🛠 ALToolbox

ALToolbox is a framework for practical active learning in NLP.

Installation | Quick Start | Overview | Docs | Citation

ALToolbox is a framework for active learning annotation in natural language processing. Currently, the framework supports text classification and sequence tagging tasks. ALToolbox provides state-of-the-art query strategies, serverless annotation tool for Jupyter IDE, and a set of tools that help to reduce computational overhead / duration of AL iterations and increase annotated data reusability.

⚙️ Installation

pip install acleto

To annotate instances for active learning in Jupyter Notebook or Jupyter Lab one have to install additional widget after framework installation. In case of Jupyter Notebook usage run:

jupyter nbextension install --py --symlink --sys-prefix text_selector
jupyter nbextension enable --py --sys-prefix text_selector

In case of Jupyter Lab usage run:

jupyter labextension install js
jupyter labextension install text_selector

💫 Quick Start

For quick start, please see the examples of launching an active learning annotation or benchmarking a novel query stategy / unlabeled pool subsampling strategy for sequence tagging and text classification tasks:

#	Notebook
1	Launching Active Learning for Token Classification
2	Launching Active Learning for Text Classification
3	Benchmarking a novel AL query strategy / unlabeled pool subsampling strategy

🔭 Overview

1. Query Strategies

#	Strategy	Citation
1	ALPS	Citation
2	BADGE	Citation
3	BAIT	Citation
4	BALD	Citation
5	BatchBALD	Citation
6	Breaking Ties (BT) (also Maximum Margin)	Citation
7	Contrastive Active Learning (CAL)	Citation
8	Cluster Margin	Citation
9	Coreset	Citation
10	Expected Gradient Length (EGL)	Citation
11	Embeddings KM	Citation
12	Entropy	Citation
13	Least Confidence (LC)	Citation
14	Mahalanobis Distance	Citation
15	Maximum Normalized Log-Probability (MNLP)	Citation
16	Random (No AL)	-

3. Unlabeled Pool Subsampling Strategies

#	Strategy	Citation
1	UPS	Citation
2	Naïve	Citation
3	Random	-

4. Pipelines for postprocessing of annotated data and preparation of acquisition models

PLASM postprocessing pipeline for annotated data reusability.
Acquisition model distillation.
Domain adaptation of acquisition models.

5. GUI Annotator tool in Jupyter IDE

Our framework provides a serverless GUI annotation tool integrated into the Jupyter IDE:

6. Extensible benchmark for query strategies

TODO:

📕 Documentation

Usage

The configs folder contains config files with general settings. The experiments folder contains config files with experimental design. To run an experiment with a chosen configuration, specify config file name in HYDRA_CONFIG_NAME variable and run train.sh script (see ./examples/al for details).

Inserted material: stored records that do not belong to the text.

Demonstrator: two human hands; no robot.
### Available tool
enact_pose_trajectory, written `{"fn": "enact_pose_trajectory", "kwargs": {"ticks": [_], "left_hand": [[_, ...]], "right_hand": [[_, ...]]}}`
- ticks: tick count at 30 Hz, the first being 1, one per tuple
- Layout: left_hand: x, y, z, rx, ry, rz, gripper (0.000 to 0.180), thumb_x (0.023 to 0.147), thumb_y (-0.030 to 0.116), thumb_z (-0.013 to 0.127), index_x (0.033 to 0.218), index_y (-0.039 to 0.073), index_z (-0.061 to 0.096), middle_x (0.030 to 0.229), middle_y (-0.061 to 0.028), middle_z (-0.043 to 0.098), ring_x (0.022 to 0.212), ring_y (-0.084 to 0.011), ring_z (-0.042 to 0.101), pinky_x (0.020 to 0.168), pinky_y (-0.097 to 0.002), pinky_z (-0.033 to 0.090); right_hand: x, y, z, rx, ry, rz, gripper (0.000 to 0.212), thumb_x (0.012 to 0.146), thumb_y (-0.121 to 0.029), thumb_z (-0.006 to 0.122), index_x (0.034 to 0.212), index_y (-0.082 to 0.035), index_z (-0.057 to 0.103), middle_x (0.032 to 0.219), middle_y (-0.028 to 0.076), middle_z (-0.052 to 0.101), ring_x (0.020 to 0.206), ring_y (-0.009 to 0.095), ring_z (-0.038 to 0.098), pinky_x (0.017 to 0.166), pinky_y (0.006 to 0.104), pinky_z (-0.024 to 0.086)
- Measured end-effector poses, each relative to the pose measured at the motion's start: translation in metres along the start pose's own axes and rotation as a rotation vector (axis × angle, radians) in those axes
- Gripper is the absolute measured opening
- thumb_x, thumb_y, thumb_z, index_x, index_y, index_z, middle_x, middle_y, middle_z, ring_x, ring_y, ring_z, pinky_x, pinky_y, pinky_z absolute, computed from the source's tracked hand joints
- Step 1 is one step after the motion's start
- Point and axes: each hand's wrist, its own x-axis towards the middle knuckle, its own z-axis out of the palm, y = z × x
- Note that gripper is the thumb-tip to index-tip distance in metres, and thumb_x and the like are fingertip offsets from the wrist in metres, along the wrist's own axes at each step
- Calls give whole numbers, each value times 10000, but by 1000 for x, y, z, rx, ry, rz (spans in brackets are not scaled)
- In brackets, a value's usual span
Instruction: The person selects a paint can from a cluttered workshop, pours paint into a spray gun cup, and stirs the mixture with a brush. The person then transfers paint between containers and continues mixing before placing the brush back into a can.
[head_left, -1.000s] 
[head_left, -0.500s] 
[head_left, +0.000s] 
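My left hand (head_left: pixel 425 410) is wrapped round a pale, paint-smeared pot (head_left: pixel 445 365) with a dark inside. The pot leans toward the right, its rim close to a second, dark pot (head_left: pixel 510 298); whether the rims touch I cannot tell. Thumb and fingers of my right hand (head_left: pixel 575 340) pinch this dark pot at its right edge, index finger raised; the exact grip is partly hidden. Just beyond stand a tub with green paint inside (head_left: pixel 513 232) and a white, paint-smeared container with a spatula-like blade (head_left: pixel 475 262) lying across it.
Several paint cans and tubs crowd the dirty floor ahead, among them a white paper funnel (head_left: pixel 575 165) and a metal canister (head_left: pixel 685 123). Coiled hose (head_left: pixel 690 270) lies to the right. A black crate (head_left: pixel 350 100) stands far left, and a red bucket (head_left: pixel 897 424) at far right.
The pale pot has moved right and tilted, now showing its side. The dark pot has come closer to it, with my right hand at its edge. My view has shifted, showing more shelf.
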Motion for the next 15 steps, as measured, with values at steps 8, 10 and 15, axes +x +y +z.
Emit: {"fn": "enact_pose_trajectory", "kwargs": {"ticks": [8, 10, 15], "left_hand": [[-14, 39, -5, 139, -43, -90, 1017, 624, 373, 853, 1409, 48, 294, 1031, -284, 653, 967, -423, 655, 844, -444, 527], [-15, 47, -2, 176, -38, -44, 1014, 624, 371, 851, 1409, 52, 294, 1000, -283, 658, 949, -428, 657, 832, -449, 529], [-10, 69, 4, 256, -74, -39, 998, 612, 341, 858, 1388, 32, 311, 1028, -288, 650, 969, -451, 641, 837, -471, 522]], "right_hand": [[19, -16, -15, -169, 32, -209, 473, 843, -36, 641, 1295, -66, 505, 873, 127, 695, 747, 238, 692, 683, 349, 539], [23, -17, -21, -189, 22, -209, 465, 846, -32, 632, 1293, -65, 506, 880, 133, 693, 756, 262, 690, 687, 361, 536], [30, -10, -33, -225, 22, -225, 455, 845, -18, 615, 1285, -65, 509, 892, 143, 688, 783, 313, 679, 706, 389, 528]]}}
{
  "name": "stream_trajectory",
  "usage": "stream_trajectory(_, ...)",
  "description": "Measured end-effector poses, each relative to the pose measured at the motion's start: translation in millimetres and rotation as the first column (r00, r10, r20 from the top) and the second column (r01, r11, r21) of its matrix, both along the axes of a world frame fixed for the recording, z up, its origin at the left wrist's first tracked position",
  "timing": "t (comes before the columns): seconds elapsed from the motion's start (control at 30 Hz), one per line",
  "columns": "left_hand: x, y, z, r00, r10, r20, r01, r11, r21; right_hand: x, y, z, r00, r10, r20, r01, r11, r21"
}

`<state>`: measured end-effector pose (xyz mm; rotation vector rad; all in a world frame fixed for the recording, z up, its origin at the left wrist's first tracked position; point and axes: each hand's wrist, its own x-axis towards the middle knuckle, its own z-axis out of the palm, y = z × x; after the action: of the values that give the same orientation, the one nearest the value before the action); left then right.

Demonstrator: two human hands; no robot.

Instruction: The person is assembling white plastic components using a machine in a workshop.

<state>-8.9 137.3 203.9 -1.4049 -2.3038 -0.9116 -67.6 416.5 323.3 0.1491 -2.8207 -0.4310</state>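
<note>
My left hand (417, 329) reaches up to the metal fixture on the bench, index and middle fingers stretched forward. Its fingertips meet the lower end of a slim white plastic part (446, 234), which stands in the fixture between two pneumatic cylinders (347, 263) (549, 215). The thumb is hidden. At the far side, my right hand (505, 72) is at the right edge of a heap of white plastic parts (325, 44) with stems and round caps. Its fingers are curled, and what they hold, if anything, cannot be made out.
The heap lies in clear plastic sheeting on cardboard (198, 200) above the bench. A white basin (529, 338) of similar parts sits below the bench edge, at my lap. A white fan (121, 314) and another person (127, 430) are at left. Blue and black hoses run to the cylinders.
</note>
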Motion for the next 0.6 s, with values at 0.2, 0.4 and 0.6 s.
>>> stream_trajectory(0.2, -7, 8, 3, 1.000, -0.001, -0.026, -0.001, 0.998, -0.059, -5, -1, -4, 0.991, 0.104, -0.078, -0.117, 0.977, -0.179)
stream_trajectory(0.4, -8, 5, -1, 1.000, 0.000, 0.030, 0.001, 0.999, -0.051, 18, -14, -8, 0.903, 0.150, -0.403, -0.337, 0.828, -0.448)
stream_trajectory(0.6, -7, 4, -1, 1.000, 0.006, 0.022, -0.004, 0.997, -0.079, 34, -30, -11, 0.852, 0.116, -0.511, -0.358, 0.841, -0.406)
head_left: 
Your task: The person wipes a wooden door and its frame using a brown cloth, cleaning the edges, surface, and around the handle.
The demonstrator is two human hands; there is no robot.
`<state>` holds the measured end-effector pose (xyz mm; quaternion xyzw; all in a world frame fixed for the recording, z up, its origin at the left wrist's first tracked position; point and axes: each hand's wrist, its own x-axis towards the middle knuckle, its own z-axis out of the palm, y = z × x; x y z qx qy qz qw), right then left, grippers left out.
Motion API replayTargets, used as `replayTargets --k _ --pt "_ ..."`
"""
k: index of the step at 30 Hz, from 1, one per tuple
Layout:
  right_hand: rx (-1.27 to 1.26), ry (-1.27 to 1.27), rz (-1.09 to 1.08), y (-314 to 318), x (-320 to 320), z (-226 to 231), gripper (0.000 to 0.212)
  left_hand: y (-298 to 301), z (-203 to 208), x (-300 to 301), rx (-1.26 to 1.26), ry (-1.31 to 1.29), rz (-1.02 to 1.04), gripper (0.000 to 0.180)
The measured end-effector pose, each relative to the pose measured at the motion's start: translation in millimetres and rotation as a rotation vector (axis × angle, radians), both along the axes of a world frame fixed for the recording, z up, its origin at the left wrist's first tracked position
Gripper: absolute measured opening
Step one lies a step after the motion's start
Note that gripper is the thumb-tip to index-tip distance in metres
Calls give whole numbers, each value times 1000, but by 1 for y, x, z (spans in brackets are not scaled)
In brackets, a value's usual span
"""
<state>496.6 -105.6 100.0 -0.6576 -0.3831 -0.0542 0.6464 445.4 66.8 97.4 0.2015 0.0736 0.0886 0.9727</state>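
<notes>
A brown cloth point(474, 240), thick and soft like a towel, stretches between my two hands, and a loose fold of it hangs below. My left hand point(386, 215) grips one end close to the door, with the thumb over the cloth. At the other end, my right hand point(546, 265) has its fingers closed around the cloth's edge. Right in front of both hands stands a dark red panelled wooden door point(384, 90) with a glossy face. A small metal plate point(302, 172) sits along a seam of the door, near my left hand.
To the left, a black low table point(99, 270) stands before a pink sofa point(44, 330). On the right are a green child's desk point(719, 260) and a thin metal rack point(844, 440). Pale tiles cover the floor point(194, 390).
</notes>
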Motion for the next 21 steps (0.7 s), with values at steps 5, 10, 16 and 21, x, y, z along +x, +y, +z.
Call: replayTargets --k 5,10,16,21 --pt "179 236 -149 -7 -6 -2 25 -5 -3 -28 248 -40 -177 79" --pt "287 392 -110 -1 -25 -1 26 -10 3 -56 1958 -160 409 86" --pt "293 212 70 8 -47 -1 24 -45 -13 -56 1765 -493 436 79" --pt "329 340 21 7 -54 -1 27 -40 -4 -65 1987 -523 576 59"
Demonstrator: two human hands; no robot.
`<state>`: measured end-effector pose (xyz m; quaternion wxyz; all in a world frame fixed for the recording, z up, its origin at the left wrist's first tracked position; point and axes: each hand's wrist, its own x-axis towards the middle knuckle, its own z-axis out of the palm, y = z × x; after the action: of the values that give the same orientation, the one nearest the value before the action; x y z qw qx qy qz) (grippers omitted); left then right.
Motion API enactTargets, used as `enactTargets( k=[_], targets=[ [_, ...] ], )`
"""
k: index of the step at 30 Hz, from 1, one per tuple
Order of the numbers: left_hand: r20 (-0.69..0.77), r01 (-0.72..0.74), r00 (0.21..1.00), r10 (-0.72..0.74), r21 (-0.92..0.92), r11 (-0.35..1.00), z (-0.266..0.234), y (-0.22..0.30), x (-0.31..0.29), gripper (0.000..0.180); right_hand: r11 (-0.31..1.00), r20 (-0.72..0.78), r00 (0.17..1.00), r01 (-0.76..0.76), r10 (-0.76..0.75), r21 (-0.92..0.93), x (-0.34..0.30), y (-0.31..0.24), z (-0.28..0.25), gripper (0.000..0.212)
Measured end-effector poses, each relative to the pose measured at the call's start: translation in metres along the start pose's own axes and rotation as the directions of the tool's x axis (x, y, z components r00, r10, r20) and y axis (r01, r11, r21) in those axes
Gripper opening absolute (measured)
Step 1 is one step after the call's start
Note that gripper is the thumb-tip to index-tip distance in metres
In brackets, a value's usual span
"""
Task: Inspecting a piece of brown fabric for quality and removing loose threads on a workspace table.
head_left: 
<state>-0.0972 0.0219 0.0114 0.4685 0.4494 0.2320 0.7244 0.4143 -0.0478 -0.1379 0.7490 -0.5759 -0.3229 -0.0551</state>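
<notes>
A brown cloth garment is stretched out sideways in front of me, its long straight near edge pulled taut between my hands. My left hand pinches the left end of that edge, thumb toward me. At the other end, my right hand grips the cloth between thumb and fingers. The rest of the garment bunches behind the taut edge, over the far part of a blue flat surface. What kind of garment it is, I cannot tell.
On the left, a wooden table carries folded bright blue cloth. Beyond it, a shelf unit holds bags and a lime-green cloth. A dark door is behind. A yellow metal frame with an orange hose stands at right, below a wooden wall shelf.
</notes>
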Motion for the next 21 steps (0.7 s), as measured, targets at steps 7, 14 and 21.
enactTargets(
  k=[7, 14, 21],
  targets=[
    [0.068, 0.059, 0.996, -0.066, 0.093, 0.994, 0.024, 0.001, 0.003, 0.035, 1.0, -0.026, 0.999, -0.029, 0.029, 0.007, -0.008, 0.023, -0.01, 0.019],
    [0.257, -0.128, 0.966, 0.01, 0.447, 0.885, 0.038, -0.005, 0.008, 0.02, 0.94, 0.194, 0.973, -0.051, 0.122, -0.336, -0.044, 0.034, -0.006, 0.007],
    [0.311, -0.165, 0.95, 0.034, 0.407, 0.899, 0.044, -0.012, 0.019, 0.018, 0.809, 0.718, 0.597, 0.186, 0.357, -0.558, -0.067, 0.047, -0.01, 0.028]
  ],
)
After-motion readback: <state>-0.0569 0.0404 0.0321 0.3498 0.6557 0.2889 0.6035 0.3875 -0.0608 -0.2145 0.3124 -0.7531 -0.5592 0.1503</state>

For example to launch PLASM on AG-News with ELECTRA as a successor model:

cd PATH_TO_THIS_REPO
HYDRA_CONFIG_PATH=../experiments/ag_news HYDRA_EXP_CONFIG_NAME=ag_plasm python active_learning/run_tasks_on_multiple_gpus.py

Config structure explanation

cuda_devices: list of CUDA devices to use: one experiment on one CUDA device. cuda_devices=[0,1] means using zero-th and first devices.
config_name: name of config from configs folder with general settings: dataset, experiment setting (e.g. LC/ASM/PLASM), model checkpoints, hyperparameters etc.
config_path: path to config with general settings.
command: .py file to run. For AL experiments, use run_active_learning.py.
args: arguments to modify from a general config in the current experiment. acquisition_model.name=xlnet-base-cased means that xlnet-base-cased will be used as an acquisition model.
seeds: random seeds to use. seeds=[4837, 23419] means that two separate experiments with the same settings (except for seed) will be run: one with seed == 4837, one with seed == 23419.

Output Explanation

By default, the results will be present in the folder RUN_DIRECTORY/workdir_run_active_learning/DATE_OF_RUN/${TIME_OF_RUN}_${SEED}_${MODEL_CHECKPOINT}. For instance, when launching from the repository folder: al_nlp_feasible/workdir/run_active_learning/2022-06-11/15-59-31_23419_distilbert_base_uncased_bert_base_uncased.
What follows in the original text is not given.